Our Fragile Economy

Over the past week I have gotten around to reading one of the potentially more important books that I bought around Christmas, yes I tend to buy a number of  presents for myself when I go Christmas shopping for others.  First I had to read a fun book, Neil Young’s “Waging Heavy Peace”.  Now I am into the deep stuff, Nicholas Taleb’s latest, “Antifragile”.  His first two books “Fooled by Randomness” and the “Black Swan” are great books and if you have not read them , should be found.  This new book, however, puts it all together and if you have not read the other two books, you could start here because I think this book will make a difference in your life.   

The essence of the book so far as I see, I am only twenty pages in so far,  is that Antifragile is a way to see things that reflect a mechanism that by its action is react-able and sustainable .  Fragile is a state created in such a way that it eventually disintegrates into a big mess.  While this book is not a book about the FED, my reading of the FED’s actions after the initial response, which was appropriate, turned into an increasing fragile state starting with QE 2.

As you know, I believe that the the S&P 500 IS NOT an indication of the strength of the economy but a depository of fragile inputs of the FED.  I will talk about this in much more length in the coming weeks and I may even get around to Projections for 2013 now that the market is setup.

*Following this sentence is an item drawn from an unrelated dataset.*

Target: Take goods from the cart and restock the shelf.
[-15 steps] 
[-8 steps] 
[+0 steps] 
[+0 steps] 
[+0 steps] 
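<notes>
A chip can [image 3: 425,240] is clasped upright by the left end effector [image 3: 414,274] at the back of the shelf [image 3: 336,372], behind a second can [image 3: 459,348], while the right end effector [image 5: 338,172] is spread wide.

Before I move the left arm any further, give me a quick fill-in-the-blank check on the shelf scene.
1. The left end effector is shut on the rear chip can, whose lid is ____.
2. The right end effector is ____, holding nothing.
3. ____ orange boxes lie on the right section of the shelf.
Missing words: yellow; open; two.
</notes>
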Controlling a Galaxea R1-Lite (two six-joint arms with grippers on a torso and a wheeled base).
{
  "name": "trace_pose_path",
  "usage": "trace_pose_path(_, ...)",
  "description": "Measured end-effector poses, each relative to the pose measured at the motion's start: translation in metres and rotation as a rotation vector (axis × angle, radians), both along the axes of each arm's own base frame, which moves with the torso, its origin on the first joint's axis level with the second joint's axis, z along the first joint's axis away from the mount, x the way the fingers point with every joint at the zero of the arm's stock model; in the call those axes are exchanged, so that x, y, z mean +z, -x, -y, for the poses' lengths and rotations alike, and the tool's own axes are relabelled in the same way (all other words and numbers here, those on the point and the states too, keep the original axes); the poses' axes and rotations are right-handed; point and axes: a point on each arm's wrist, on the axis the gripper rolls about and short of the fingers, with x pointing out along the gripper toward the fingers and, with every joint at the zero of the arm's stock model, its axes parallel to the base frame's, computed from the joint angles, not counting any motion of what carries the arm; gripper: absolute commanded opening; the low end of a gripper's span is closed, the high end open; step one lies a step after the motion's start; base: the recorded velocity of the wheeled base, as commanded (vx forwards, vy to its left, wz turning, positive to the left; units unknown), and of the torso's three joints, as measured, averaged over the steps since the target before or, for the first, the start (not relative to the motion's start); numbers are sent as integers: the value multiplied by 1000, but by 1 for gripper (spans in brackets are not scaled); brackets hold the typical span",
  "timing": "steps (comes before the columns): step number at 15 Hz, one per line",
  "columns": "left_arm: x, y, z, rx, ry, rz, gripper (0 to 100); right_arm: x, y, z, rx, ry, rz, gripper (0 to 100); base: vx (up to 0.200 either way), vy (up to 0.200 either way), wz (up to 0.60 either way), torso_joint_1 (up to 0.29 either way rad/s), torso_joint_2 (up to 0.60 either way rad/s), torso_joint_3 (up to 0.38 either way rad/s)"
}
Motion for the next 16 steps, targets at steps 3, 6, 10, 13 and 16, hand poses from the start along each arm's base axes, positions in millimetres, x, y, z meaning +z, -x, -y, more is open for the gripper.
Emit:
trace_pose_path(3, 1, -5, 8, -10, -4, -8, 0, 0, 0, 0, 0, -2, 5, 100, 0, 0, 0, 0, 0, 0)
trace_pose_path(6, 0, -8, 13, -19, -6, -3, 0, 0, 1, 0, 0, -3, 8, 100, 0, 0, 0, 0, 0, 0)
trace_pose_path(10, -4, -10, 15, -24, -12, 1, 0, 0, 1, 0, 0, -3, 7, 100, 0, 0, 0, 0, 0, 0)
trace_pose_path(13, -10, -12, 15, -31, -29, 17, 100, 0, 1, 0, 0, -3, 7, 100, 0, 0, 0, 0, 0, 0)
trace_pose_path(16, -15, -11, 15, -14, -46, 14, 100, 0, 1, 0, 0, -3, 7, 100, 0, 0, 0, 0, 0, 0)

The technical inputs I watch, ie  THE NUMBERS that I have sent out to some of you and for which I make comments from time to time, have built up quite a  current performance record if one has keyed on the Macro Trend indicators which have been unrelentingly bullish since around October 2009.  The word Watch is for me much more relevant than to say I trade by them.  My trading pattern, as long-time readers can attest, is only loosely connected to technical trend indicators.  For me these indicators miss the tops and bottoms by a much larger margin than I am comfortable.  My preference is on the Wave indicator, which was developed in-house, and even it missed the 2007 top on the S&P by 240 points, and the 2009 bottom by 430 points.  It does have over a 400 point profit at the moment in the long indication. 

So what am I saying?  Basically at the moment it would probably take a close under about 1275 on the S&P to get a sell on the Wave indicator.  That is a long way down and the reason that I am not reacting to the take out of the top of the 1489 S&P trap area recently.